To do:
Repeat verbatim, and only, the lines of the data below, beginning at the line that contains "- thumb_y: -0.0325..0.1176" and stopping after the line that contains "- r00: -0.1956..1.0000".

Data supplied:
==================================================
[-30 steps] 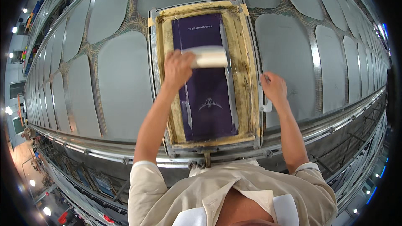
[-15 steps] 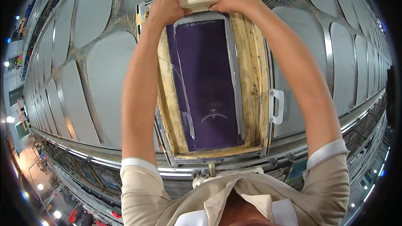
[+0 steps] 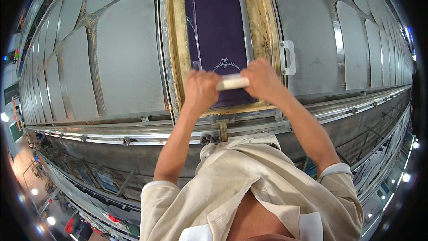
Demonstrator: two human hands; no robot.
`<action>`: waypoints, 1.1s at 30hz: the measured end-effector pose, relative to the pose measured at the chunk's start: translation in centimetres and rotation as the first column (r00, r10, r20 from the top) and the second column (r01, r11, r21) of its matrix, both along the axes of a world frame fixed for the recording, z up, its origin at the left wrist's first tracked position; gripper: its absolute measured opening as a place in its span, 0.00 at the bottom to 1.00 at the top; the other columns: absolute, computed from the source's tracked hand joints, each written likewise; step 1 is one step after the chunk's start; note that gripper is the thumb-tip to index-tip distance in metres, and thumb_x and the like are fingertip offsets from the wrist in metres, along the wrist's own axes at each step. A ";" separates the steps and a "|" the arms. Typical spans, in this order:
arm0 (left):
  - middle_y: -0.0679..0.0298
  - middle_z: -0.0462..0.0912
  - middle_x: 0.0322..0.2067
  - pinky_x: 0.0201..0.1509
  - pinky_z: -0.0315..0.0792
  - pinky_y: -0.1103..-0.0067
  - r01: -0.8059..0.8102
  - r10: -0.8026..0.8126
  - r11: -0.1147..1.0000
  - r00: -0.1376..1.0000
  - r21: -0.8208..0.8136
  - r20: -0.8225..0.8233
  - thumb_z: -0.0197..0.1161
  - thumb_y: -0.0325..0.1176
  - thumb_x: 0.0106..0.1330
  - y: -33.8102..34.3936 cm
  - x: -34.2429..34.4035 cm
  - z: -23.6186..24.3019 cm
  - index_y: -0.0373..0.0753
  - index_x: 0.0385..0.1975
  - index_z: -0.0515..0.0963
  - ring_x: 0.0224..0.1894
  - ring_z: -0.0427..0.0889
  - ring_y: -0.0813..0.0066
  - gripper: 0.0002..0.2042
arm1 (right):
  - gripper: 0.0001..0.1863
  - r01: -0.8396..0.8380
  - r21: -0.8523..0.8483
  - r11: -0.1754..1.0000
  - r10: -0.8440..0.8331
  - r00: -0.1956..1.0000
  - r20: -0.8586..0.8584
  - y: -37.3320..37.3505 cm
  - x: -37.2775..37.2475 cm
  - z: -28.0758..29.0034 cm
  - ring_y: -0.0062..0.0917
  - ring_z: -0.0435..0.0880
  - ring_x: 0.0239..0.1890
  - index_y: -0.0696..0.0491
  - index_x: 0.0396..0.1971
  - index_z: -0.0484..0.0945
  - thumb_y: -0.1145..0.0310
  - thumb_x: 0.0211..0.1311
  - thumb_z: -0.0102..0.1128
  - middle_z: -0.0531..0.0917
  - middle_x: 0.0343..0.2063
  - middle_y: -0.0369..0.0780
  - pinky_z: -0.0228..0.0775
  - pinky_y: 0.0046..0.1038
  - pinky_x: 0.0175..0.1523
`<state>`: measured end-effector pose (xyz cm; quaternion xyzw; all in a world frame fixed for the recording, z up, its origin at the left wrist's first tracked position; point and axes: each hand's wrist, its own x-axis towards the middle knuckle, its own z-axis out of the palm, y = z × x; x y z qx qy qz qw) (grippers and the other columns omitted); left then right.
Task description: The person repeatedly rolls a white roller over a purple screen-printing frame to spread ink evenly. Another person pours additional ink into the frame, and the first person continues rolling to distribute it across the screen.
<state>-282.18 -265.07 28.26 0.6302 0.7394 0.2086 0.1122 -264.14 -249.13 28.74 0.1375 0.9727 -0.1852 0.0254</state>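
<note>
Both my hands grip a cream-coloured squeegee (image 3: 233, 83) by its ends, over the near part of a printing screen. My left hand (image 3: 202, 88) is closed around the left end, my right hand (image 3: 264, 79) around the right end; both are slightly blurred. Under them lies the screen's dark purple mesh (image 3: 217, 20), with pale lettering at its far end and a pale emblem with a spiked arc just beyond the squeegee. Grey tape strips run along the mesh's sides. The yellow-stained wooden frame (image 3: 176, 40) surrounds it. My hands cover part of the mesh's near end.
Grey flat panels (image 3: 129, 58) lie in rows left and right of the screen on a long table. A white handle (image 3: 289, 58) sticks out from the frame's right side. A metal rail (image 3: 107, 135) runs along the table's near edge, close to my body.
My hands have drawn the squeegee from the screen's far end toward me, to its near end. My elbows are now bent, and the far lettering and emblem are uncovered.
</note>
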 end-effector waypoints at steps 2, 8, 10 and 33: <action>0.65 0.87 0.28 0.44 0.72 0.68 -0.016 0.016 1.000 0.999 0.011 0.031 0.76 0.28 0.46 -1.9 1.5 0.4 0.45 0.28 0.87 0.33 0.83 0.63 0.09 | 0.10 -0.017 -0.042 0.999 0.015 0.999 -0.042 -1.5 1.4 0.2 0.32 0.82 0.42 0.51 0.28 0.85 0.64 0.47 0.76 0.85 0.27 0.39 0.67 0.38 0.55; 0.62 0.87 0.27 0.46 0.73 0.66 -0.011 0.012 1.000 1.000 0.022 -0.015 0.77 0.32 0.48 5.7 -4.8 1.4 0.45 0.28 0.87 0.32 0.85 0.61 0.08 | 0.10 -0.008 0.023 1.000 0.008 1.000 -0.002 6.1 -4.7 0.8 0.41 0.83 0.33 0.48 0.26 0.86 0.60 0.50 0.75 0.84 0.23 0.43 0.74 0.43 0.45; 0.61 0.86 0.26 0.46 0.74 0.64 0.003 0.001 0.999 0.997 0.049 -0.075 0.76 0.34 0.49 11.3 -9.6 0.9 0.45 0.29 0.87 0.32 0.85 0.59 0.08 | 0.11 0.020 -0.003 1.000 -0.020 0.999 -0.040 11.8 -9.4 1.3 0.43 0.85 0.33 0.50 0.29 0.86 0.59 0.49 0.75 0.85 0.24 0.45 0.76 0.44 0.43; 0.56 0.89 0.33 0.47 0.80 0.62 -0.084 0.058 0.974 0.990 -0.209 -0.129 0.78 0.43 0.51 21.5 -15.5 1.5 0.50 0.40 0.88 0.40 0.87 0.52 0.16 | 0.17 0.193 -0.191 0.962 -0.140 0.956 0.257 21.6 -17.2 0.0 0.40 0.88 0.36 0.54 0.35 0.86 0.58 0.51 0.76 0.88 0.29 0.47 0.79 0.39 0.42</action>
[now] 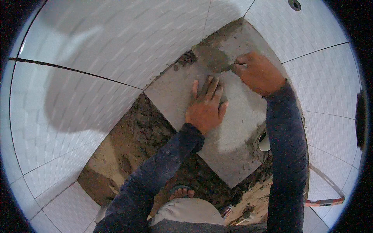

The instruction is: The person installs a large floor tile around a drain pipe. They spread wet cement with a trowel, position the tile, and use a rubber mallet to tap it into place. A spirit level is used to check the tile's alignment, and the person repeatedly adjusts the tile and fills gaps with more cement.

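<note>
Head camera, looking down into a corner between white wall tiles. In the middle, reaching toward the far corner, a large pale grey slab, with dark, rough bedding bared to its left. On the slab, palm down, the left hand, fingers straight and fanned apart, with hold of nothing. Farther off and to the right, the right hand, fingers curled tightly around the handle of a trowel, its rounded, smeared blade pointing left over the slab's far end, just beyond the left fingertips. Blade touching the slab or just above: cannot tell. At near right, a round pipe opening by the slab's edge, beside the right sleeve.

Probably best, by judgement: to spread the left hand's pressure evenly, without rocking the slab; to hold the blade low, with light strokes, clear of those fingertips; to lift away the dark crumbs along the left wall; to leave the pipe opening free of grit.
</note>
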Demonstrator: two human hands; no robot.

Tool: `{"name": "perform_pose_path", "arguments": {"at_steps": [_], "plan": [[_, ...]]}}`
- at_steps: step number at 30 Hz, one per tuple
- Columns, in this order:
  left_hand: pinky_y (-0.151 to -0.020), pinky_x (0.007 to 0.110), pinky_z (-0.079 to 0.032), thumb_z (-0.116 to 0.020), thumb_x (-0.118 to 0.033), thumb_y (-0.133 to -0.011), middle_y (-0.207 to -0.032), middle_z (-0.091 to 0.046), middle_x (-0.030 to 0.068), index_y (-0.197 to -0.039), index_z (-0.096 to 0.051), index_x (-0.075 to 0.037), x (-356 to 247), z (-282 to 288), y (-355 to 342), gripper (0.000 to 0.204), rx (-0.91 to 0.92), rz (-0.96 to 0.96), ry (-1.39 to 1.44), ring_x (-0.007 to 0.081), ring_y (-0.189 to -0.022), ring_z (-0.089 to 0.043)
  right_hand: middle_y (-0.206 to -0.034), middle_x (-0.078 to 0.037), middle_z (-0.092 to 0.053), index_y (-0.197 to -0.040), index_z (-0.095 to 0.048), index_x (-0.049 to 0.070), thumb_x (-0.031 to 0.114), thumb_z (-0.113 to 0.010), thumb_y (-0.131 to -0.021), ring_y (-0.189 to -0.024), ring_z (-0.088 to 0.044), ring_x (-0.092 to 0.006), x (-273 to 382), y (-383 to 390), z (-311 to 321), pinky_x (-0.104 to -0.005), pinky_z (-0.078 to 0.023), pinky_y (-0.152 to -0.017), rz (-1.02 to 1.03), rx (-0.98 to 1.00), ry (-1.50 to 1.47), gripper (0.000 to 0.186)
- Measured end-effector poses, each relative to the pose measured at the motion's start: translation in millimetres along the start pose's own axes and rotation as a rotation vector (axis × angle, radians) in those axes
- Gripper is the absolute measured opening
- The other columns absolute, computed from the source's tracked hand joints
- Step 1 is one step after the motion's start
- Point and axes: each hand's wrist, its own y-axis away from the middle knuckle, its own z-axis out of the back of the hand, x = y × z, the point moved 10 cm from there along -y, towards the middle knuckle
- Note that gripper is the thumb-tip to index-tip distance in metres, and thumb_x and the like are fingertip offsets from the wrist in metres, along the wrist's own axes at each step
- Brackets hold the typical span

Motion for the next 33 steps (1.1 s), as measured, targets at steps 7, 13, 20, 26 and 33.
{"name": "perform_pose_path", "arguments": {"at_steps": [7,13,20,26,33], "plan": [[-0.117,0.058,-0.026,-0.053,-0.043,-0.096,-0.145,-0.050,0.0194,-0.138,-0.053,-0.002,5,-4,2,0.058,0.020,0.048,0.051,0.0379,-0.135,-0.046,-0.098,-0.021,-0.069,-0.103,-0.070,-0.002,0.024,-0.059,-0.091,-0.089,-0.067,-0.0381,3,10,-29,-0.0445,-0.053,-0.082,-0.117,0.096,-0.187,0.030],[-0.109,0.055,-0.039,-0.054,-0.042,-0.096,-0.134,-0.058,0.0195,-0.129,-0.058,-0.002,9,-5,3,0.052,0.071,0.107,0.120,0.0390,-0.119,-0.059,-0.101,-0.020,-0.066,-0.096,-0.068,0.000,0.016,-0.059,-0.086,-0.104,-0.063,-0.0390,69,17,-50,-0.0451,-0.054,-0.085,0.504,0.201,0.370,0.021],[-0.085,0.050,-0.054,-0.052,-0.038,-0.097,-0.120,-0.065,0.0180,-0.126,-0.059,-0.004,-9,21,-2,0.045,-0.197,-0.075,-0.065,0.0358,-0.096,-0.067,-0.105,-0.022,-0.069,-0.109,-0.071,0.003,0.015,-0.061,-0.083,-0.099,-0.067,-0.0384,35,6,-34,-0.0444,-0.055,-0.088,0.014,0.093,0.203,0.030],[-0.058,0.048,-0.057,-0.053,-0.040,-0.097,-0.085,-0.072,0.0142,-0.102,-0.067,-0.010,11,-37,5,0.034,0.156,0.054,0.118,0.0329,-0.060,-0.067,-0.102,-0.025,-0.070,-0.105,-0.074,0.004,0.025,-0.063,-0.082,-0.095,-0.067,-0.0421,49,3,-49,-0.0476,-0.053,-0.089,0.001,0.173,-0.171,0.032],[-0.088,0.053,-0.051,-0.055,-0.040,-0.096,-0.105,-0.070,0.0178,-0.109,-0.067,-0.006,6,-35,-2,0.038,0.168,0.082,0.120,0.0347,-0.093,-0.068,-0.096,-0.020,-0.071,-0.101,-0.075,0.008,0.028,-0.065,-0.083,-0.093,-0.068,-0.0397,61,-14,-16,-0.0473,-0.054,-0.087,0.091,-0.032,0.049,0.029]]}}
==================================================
Response for this exercise:
  - thumb_y: -0.0325..0.1176
  - thumb_x: 0.0106..0.1330
  - y: -33.8102..34.3936 cm
  - x: -34.2429..34.4035 cm
  - z: -23.6186..24.3019 cm
  - index_y: -0.0373..0.0753
  - index_x: 0.0385..0.1975
  - index_z: -0.0515..0.0963
  - ring_x: 0.0224..0.1894
  - ring_z: -0.0427..0.0889
  - ring_y: -0.0813..0.0066
  - gripper: 0.0002..0.2042
arm1 (right):
  - gripper: 0.0001..0.1863
  - r01: -0.8396..0.8380
  - r21: -0.8523..0.8483
  - r11: -0.1754..1.0000
  - r10: -0.8440..0.8331
  - r00: -0.1956..1.0000

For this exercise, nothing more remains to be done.